◆ WHAT YOU SHOULD DO
Line by line, repeat the material below without any deviation.

◆ DATASET EXCERPT
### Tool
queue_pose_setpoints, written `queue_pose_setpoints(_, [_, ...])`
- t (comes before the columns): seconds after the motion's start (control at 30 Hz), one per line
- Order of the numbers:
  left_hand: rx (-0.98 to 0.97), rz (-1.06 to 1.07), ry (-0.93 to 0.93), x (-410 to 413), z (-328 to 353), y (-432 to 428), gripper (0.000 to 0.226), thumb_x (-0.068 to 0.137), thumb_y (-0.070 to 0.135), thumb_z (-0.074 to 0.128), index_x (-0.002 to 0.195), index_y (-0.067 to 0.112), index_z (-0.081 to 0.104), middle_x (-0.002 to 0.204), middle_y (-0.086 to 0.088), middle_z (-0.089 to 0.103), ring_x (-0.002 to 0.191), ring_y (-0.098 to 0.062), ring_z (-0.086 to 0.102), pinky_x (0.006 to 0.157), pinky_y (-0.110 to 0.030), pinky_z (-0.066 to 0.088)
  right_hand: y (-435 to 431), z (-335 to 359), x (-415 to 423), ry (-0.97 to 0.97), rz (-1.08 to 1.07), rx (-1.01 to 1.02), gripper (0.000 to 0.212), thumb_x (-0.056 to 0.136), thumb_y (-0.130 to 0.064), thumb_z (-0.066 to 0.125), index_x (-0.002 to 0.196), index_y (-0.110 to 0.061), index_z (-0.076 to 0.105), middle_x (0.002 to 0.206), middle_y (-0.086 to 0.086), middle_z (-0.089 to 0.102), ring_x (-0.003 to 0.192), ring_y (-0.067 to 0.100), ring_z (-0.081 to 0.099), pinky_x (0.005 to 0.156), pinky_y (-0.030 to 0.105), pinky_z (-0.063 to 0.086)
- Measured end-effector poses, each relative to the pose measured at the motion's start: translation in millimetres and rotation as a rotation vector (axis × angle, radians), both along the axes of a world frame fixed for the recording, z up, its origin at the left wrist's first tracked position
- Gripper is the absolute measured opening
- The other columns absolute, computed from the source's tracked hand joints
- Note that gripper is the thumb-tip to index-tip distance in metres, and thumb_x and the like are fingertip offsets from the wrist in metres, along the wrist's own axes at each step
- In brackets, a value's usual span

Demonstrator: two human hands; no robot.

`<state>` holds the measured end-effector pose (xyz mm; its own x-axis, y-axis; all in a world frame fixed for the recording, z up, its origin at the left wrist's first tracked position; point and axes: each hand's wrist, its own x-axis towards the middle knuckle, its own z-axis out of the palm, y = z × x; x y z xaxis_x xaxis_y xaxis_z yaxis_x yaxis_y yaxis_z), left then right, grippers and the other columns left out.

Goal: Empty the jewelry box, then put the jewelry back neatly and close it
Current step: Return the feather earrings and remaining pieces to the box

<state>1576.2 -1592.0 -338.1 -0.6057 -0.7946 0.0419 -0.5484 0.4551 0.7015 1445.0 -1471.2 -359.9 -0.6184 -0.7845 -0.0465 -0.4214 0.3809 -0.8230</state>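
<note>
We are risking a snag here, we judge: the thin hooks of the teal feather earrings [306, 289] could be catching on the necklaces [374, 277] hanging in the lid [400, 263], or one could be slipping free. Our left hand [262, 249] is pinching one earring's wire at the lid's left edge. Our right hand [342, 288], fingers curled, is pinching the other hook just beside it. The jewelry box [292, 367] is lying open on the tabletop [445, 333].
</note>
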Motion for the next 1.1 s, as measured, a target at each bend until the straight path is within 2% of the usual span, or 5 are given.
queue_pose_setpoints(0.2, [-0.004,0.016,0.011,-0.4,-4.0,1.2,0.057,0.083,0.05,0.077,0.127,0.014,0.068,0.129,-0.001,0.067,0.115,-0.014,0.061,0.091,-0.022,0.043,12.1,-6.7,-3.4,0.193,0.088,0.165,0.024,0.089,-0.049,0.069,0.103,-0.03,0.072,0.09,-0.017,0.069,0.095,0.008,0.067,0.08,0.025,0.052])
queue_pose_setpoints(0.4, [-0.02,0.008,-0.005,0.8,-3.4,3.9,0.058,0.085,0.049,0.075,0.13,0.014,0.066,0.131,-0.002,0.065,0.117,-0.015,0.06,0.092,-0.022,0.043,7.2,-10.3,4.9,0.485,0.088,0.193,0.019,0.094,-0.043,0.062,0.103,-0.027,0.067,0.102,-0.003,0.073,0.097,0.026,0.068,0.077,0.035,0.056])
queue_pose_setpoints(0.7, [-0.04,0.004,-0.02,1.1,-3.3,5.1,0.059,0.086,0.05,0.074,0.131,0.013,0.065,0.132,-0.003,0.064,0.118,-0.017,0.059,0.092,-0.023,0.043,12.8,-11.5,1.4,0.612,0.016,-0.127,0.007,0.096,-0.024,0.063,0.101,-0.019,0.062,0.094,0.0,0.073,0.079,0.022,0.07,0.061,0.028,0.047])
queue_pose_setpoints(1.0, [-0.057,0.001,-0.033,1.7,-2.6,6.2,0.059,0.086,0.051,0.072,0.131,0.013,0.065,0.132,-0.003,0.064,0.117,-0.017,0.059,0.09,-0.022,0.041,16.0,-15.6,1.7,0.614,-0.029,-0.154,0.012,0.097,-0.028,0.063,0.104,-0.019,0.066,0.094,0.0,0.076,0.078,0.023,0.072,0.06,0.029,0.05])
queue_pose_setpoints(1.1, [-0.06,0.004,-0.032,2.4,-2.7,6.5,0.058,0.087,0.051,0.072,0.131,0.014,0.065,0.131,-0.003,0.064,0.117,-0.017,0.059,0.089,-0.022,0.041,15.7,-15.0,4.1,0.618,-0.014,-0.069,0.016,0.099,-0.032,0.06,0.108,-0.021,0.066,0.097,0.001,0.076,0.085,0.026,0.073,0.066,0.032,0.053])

◆ EXERCISE RESPONSE
### Tool
queue_pose_setpoints, written `queue_pose_setpoints(_, [_, ...])`
- t (comes before the columns): seconds after the motion's start (control at 30 Hz), one per line
- Order of the numbers:
  left_hand: rx (-0.98 to 0.97), rz (-1.06 to 1.07), ry (-0.93 to 0.93), x (-410 to 413), z (-328 to 353), y (-432 to 428), gripper (0.000 to 0.226), thumb_x (-0.068 to 0.137), thumb_y (-0.070 to 0.135), thumb_z (-0.074 to 0.128), index_x (-0.002 to 0.195), index_y (-0.067 to 0.112), index_z (-0.081 to 0.104), middle_x (-0.002 to 0.204), middle_y (-0.086 to 0.088), middle_z (-0.089 to 0.103), ring_x (-0.002 to 0.191), ring_y (-0.098 to 0.062), ring_z (-0.086 to 0.102), pinky_x (0.006 to 0.157), pinky_y (-0.110 to 0.030), pinky_z (-0.066 to 0.088)
  right_hand: y (-435 to 431), z (-335 to 359), x (-415 to 423), ry (-0.97 to 0.97), rz (-1.08 to 1.07), rx (-1.01 to 1.02), gripper (0.000 to 0.212), thumb_x (-0.056 to 0.136), thumb_y (-0.130 to 0.064), thumb_z (-0.066 to 0.125), index_x (-0.002 to 0.196), index_y (-0.110 to 0.061), index_z (-0.076 to 0.105), middle_x (0.002 to 0.206), middle_y (-0.086 to 0.086), middle_z (-0.089 to 0.102), ring_x (-0.003 to 0.192), ring_y (-0.067 to 0.100), ring_z (-0.081 to 0.099), pinky_x (0.005 to 0.156), pinky_y (-0.030 to 0.105), pinky_z (-0.063 to 0.086)
- Measured end-effector poses, each relative to the pose measured at the motion's start: translation in millimetres and rotation as a rotation vector (axis × angle, radians), both along the axes of a world frame fixed for the recording, z up, its origin at the left wrist's first tracked position
- Gripper is the absolute measured opening
- The other columns absolute, computed from the source's tracked hand joints
- Note that gripper is the thumb-tip to index-tip distance in metres, and thumb_x and the like are fingertip offsets from the wrist in metres, along the wrist's own axes at each step
- In brackets, a value's usual span

Demonstrator: two human hands; no robot.

`<state>` holds the measured end-effector pose (xyz mm; its own x-axis, y-axis; all in a world frame fixed for the recording, z up, its origin at the left wrist's first tracked position; point and axes: each hand's wrist, its own x-axis towards the middle knuckle, its own z-axis out of the palm, y = z × x; x y z xaxis_x xaxis_y xaxis_z yaxis_x yaxis_y yaxis_z), left then right, grippers and the other columns left out.

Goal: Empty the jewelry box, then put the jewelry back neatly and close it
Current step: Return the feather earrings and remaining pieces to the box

<state>1576.2 -1592.0 -338.1 -0.6057 -0.7946 0.0419 -0.5484 0.4551 0.7015 1445.0 -1471.2 -359.9 -0.6184 -0.7845 -0.0465 -0.4214 0.3809 -0.8230</state>
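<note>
We are risking a snag here, we judge: the thin hooks of the teal feather earrings [306, 289] could be catching on the necklaces [374, 277] hanging in the lid [400, 263], or one could be slipping free. Our left hand [262, 249] is pinching one earring's wire at the lid's left edge. Our right hand [342, 288], fingers curled, is pinching the other hook just beside it. The jewelry box [292, 367] is lying open on the tabletop [445, 333].
</note>
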Motion for the next 1.1 s, as measured, a target at each bend until the straight path is within 2% of the usual span, or 5 are given.
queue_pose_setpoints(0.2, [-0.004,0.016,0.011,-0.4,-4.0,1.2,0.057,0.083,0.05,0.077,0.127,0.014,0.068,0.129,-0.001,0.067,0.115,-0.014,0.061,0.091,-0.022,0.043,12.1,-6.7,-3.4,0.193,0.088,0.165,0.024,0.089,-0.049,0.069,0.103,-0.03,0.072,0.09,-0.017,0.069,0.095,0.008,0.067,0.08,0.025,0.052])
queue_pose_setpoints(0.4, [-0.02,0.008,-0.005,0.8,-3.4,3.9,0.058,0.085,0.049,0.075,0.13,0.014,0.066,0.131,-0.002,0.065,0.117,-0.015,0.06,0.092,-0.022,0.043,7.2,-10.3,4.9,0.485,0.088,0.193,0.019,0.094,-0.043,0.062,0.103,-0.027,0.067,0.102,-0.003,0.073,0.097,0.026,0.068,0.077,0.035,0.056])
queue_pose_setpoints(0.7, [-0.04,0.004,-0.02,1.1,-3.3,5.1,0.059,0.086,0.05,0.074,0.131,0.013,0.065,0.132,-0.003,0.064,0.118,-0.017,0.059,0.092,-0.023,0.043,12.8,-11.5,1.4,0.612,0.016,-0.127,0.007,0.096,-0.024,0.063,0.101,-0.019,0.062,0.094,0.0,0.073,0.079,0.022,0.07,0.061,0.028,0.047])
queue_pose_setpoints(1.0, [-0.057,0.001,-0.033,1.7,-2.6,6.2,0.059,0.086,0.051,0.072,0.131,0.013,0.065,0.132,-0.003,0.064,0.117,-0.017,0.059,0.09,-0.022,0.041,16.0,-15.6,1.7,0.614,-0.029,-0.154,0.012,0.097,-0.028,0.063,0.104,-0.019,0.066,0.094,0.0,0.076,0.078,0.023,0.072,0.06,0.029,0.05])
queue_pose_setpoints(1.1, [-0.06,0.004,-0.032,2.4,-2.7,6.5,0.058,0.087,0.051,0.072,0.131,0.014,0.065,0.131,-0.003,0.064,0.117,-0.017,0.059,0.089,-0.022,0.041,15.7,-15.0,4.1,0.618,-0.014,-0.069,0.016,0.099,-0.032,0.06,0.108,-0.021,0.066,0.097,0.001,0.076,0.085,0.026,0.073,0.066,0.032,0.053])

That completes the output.